#### What this task involves
Begin at the line containing "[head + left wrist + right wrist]" in the records below, end at the line containing "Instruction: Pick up", and retype each line in that span exactly. No other line and no image should appear.

#### Entries supplied
┄┄┄┄┄┄

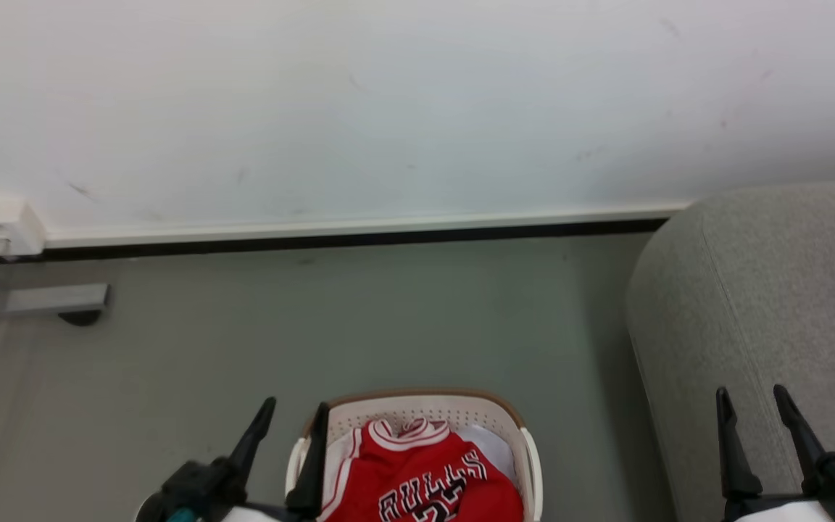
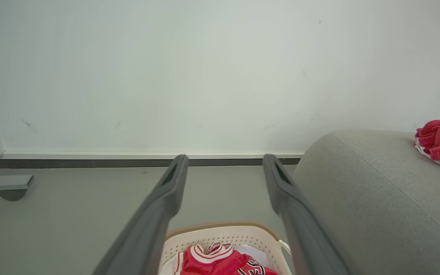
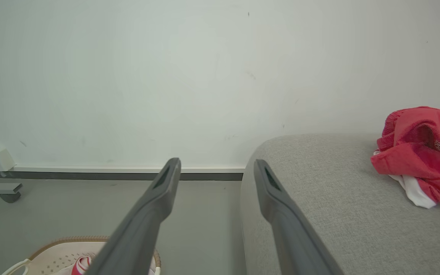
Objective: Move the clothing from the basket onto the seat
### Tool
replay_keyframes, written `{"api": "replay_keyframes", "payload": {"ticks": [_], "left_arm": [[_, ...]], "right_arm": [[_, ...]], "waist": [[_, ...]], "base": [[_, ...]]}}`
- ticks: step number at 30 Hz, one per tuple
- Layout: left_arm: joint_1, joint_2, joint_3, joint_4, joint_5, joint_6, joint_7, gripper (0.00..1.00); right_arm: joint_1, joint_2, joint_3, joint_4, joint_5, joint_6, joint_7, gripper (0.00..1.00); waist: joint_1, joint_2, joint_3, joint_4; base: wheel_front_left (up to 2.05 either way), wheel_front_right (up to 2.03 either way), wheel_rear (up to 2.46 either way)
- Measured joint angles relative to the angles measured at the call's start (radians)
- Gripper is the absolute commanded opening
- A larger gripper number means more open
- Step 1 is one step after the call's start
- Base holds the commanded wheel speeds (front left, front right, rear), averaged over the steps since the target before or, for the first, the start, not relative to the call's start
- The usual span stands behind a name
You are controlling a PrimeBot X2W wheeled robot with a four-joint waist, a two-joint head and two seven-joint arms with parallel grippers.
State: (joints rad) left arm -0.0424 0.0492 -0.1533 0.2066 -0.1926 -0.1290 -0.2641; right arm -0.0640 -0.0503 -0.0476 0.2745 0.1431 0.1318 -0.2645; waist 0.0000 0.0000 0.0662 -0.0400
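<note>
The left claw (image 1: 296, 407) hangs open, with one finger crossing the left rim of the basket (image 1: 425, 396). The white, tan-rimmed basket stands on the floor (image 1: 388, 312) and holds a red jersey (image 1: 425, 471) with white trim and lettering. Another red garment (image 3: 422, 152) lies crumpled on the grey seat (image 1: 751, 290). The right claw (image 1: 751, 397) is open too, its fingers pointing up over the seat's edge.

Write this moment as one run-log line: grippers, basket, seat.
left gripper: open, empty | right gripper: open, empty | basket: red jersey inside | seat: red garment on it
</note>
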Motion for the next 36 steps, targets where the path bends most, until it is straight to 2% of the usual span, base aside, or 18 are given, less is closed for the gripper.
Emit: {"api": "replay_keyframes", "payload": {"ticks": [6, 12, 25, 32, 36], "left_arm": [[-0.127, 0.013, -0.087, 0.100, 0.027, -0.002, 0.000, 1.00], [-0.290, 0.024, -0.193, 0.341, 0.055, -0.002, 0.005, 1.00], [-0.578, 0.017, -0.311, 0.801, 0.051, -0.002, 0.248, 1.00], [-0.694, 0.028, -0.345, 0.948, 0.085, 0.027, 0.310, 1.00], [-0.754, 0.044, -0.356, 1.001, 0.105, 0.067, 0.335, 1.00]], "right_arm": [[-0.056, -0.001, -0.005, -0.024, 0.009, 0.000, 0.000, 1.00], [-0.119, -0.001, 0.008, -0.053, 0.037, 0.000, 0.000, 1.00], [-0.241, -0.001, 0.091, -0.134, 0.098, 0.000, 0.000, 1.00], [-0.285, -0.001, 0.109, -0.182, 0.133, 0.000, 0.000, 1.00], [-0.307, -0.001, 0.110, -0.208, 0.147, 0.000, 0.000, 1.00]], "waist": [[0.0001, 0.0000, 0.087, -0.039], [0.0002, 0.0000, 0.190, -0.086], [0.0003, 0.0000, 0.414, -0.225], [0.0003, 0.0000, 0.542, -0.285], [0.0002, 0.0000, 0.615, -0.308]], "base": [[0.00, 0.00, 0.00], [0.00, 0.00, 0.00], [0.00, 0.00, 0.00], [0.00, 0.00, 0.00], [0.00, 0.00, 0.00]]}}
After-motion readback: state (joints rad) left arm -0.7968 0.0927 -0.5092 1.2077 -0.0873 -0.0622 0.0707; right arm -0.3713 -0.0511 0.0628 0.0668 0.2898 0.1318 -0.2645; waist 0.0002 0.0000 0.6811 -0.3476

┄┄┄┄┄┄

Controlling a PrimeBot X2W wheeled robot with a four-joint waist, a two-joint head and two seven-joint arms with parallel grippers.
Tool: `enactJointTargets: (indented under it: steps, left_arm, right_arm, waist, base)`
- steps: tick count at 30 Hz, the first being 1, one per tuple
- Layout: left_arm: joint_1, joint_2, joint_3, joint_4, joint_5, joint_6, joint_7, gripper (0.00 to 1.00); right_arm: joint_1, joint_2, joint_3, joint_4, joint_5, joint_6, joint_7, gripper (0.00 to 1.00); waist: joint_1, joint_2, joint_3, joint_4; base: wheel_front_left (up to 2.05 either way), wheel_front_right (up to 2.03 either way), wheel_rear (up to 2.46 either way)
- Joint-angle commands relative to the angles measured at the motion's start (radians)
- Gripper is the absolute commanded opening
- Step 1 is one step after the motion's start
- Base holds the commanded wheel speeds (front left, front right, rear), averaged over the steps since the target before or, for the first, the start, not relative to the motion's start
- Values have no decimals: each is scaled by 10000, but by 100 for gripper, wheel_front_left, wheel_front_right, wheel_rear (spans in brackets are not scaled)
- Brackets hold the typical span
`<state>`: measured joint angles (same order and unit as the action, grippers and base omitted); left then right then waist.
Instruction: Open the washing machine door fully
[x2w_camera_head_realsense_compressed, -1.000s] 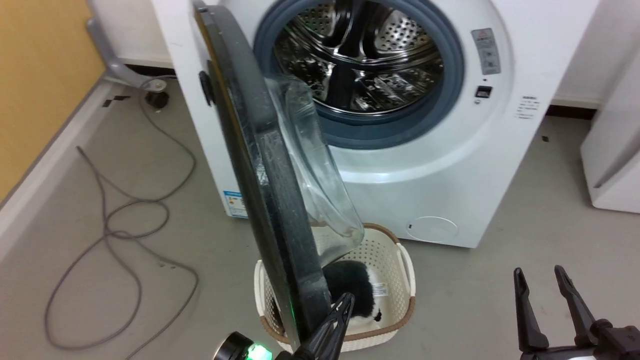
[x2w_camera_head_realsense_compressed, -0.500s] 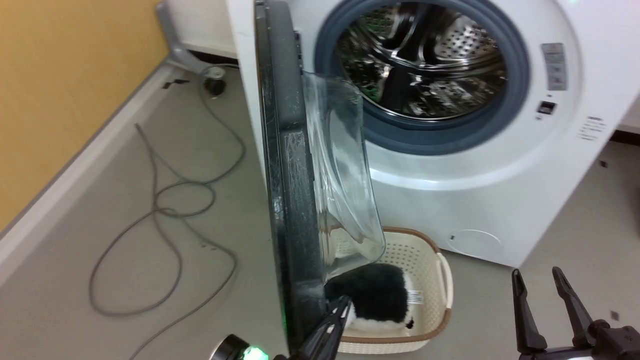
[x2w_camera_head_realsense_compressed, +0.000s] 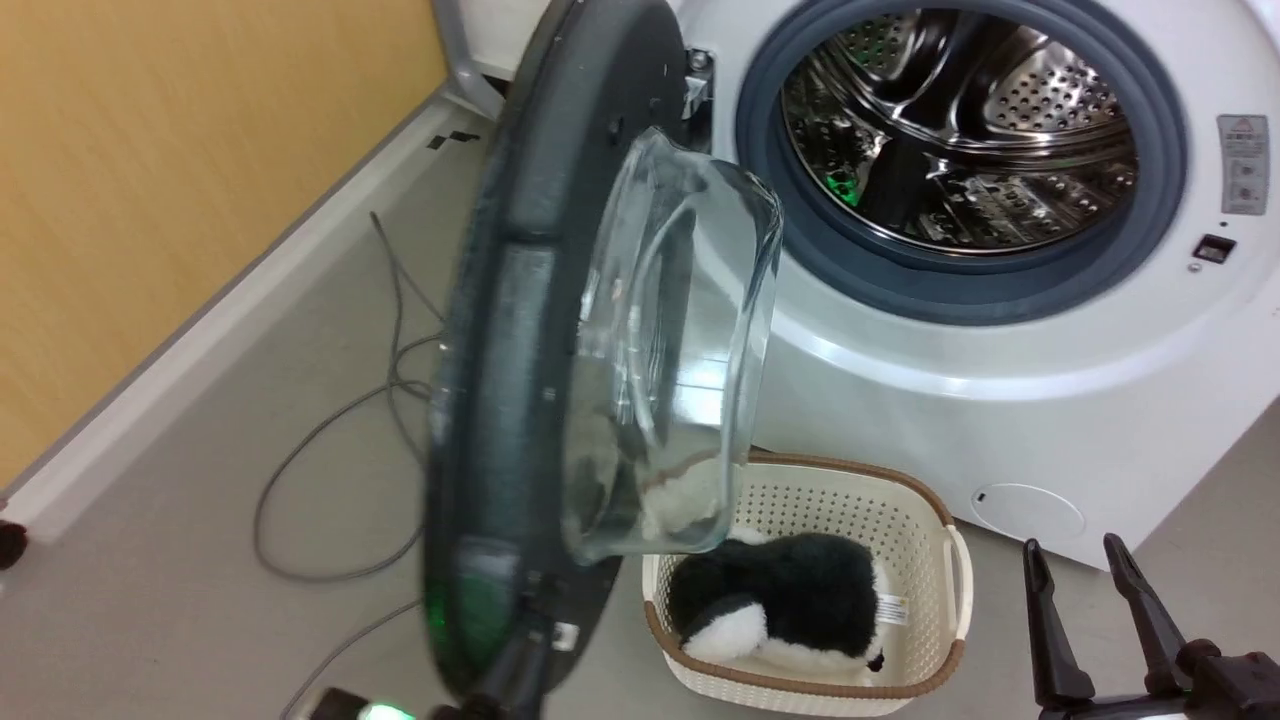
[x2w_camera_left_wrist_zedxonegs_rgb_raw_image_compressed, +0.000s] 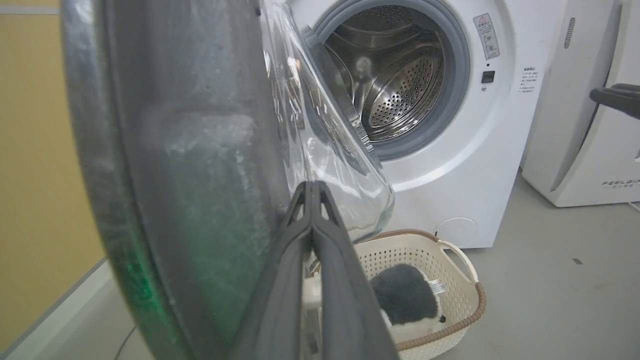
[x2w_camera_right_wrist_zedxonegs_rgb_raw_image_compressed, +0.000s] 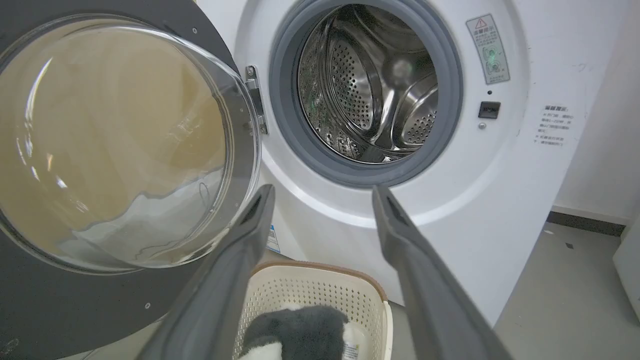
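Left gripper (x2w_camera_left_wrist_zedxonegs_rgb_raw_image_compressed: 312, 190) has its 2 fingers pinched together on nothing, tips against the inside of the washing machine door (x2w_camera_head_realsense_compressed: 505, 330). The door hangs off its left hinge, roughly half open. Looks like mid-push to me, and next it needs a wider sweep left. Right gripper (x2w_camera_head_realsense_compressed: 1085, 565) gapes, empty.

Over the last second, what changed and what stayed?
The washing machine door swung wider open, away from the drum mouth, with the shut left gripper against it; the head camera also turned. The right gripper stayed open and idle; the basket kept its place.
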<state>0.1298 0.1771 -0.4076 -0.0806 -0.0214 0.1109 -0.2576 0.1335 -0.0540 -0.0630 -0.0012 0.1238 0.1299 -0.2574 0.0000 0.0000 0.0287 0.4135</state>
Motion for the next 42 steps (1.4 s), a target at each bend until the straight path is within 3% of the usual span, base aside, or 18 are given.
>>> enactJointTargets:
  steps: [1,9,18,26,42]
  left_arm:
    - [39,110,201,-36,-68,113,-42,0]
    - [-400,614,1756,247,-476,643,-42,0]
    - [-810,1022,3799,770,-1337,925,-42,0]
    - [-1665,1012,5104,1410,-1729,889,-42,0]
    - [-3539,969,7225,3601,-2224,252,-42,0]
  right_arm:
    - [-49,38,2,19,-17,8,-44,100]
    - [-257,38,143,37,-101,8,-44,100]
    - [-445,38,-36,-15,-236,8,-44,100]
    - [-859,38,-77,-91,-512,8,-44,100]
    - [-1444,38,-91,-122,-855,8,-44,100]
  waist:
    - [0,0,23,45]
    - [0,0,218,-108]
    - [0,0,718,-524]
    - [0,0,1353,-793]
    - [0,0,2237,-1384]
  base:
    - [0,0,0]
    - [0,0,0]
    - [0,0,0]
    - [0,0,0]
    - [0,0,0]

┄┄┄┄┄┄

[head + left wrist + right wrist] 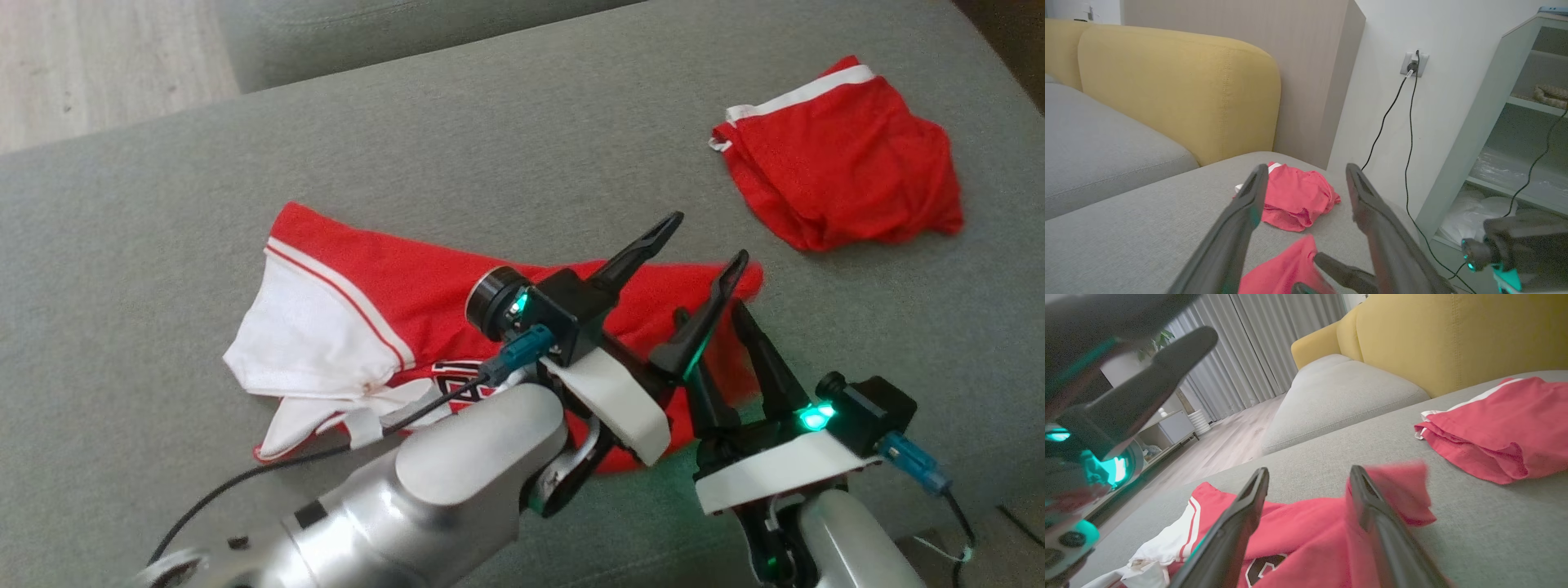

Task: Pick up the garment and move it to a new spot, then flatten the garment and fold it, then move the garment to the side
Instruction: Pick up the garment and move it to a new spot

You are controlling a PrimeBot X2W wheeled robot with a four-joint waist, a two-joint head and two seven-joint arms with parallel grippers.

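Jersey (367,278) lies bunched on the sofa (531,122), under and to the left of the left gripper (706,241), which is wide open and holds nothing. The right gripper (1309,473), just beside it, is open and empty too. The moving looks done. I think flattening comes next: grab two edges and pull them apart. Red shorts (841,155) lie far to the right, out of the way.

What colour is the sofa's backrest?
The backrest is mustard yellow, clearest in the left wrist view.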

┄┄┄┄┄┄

#### Your response
[head + left wrist + right wrist] 

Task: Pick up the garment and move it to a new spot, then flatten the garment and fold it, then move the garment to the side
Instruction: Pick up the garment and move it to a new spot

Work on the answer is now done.